It seems to me that over the years log-shipping has sort of fallen out of favor. “Oh we have SAN snapshots.” “We have Availability Groups!” “We have X.” “No one uses log-shipping any more, it’s old school.”

In fact this recently came up in a DR discussion I had with a client and their IT group. They use a SAN replication software to replicate data from one data center to another. “Oh you don’t need to worry about shipping logs or anything, this is better.”

So I asked questions like was it block-level, file-level, byte-level or what? I asked how much latency there was? I asked how we could be sure that data was hardened on the receiving side. I actually never got really clear answers to any of that other than, “It’s never failed in testing.”

So I asked the follow up question, “How was it tested.” I’m sure their answer was supposed to reassure me. “Well during a test, we’d stop writing to the primary, shut it down and the redirect the clients to the secondary.” And yes, that’s a good test, but it’s far from a complete test. Here’s the thing, many disasters don’t allow the luxury of cleaning stopping writes to the primary.

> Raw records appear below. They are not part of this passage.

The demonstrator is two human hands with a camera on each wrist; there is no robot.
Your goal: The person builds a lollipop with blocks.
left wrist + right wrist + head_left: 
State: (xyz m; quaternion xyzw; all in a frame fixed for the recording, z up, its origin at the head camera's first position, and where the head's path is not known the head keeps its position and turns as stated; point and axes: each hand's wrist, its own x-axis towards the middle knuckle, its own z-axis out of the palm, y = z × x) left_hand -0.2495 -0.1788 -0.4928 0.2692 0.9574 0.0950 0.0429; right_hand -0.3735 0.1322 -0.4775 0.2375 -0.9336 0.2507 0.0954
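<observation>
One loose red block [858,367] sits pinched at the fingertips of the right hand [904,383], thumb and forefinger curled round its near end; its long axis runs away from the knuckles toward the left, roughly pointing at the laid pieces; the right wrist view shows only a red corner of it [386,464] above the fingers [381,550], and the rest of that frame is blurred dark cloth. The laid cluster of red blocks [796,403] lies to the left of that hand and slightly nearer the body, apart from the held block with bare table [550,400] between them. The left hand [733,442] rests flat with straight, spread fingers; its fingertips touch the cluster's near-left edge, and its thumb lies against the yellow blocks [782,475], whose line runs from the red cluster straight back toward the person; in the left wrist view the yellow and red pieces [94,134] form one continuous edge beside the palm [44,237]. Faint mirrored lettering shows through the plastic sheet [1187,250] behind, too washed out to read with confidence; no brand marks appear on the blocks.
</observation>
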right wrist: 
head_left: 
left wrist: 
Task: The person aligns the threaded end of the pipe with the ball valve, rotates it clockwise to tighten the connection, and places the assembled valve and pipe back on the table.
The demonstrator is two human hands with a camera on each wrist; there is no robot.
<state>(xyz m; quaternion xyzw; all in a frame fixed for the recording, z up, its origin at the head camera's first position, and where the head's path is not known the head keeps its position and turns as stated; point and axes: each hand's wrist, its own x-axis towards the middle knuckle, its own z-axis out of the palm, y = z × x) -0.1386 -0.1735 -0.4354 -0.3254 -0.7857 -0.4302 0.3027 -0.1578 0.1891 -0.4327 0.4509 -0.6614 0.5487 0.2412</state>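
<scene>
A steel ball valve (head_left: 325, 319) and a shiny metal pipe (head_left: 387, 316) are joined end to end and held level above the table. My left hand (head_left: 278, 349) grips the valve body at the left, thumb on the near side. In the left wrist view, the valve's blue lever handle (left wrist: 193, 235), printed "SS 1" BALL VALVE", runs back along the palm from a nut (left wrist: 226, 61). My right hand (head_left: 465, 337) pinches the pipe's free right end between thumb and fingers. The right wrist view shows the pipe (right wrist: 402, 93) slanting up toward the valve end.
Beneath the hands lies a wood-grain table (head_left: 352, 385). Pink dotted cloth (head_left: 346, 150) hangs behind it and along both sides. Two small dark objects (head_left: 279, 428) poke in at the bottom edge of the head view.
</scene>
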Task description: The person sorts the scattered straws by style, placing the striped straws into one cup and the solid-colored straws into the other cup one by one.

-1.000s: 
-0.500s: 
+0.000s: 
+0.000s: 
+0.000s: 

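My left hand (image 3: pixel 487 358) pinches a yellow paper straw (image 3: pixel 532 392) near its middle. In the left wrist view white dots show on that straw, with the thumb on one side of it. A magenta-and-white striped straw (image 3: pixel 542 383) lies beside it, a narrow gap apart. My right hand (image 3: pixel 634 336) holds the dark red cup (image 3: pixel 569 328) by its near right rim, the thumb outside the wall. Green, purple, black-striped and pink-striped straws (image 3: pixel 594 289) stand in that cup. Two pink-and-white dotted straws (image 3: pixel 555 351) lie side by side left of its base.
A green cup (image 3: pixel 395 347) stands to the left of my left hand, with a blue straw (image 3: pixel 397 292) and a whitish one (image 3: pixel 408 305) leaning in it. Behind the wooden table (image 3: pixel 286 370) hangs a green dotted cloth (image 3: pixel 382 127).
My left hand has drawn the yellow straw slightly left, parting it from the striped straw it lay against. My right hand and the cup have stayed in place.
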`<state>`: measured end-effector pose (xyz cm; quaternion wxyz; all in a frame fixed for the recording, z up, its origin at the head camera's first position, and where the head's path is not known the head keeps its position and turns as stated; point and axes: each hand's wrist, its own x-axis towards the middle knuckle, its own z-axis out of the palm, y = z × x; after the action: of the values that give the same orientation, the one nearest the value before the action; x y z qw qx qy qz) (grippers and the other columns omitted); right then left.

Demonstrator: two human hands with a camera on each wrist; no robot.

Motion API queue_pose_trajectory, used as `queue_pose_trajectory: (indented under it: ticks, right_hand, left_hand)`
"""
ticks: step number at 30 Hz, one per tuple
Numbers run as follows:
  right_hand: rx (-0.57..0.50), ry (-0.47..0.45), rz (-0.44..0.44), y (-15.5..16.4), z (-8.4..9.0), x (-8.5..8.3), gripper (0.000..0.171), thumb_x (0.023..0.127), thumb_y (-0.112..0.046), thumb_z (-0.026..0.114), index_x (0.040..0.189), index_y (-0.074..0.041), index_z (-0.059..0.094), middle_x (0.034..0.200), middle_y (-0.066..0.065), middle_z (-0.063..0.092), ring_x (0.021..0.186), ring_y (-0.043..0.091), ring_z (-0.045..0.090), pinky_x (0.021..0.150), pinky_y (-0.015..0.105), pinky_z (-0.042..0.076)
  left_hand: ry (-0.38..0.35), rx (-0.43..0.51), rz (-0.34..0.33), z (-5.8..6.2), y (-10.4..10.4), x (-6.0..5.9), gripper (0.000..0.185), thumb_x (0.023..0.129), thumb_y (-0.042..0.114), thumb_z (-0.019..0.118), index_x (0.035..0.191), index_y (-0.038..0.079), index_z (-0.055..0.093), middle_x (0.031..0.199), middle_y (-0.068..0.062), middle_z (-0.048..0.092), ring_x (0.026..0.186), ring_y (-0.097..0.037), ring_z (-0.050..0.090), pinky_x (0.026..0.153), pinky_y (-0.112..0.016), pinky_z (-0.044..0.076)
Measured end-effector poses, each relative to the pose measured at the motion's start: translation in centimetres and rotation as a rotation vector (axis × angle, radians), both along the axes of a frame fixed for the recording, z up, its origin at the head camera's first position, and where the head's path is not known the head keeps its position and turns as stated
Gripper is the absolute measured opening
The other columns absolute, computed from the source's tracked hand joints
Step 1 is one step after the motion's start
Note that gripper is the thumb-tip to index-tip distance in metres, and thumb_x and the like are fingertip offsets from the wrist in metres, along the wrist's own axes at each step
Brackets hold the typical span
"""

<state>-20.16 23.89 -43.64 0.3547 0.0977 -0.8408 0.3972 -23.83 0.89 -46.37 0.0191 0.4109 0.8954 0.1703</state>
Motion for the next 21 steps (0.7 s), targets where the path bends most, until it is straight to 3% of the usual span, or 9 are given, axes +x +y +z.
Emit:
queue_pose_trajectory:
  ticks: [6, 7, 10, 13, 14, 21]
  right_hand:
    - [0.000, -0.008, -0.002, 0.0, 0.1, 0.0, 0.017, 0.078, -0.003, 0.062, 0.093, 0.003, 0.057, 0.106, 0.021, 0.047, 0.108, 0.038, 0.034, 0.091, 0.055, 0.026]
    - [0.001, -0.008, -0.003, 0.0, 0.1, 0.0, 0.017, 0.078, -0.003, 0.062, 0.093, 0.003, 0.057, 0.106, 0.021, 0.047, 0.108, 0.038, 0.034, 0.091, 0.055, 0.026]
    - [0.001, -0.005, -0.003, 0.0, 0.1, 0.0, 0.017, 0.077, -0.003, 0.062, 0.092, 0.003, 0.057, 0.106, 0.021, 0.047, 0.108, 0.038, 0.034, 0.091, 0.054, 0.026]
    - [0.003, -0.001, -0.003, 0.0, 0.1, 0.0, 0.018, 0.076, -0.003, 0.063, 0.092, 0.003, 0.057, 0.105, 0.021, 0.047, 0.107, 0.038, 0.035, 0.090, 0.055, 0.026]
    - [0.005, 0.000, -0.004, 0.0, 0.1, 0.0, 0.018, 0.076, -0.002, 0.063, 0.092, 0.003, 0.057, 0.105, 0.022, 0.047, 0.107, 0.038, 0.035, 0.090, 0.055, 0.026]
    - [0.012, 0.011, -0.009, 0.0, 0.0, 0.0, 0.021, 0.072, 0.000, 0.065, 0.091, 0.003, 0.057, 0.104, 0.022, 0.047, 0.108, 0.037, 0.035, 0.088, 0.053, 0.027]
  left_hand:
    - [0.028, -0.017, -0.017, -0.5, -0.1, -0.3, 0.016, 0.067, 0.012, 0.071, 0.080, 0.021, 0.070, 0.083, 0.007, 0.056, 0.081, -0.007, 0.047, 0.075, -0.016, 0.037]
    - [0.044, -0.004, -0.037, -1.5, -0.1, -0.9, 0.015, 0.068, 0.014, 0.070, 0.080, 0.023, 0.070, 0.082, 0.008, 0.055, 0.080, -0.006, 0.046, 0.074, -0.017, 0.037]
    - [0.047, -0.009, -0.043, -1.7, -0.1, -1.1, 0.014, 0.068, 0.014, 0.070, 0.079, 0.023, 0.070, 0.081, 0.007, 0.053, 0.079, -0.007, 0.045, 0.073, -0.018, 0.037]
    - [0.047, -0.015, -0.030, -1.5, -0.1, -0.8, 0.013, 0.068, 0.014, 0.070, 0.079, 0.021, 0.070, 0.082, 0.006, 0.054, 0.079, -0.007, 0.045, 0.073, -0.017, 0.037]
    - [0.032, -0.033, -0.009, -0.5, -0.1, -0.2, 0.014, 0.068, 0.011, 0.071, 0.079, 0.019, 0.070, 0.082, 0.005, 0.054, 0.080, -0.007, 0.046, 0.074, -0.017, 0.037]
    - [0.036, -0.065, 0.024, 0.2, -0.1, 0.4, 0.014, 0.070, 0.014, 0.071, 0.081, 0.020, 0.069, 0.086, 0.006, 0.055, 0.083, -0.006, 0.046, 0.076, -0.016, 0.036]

They can occur for many reasons, but in many cases the failure is basically instantaneous. This means that data was inflight. Where in flight? Was it hardened to the log? Was that data in flight to the secondary? Inquiring minds want to know.

Now this is not to say these many methods of disk based replication (as opposed to SQL based which is a different beast) aren’t effective or don’t have their place. It’s simply to say, they’re not perfect and one has to understand their limitations.

So back to log-shipping. I LOVE log-shipping. Let me start with a huge caveat. In an unplanned outage, your secondary will only be up to date as the most recent log backup. This could be an issue. But, the upside is, you should have a very good idea of what’s in the database and your chances of a corrupted block of data, or the like is very low.

But there’s two facts I love about it.

  1. Every time I restore a log file, I’ve tested the backup of that log file. This may seem obvious, but, it does give me a constant check on my backups. If my backups fail for any reason, lack of space, a bad block gets written and not noticed, etc. I’ll know as soon as my next restore fails. Granted, my FULL Backups aren’t being restored all the time, but I’ve got at least some more evidence that my backup scheme in general is working. (and honestly, if I really needed to, I could backup my copy and use that in a DR situation.)
  2. It can make me look like a miracle worker. I have, in the past, in a shop where developers had direct access to prod and had been known to mess up data, used log-shipping to save the day. Either on my DR box, or a separate box I’d keep around that was too slow CPU wise for DR, but had plenty of diskspace, I’d set it to delay applying logs for 3-4 hours. In the event of most DR events, it was fairly simple to catch-up on log-shipping and bring the DR box online. But more often than not, I used it (or my CPU weak but disk heavy box) in a different way. I’d get a report from a developer, “Greg, umm, I well, not sure how to say this, but just updated the automobile table so that everyone has a White Ford Taurus.” I’d simply reply, “give me an hour or so, I’ll see what I can do.” Now the reality is, it never took me an hour. I’d simply look at the log-shipped copy I had, apply any logs I needed to catch up to just before their error, then script out the data and fix the data in production. They were always assuming I was restoring the entire backup or something like that. This wasn’t the case, in part because doing so would have taken far more than an hour, and would have caused a complete production outage.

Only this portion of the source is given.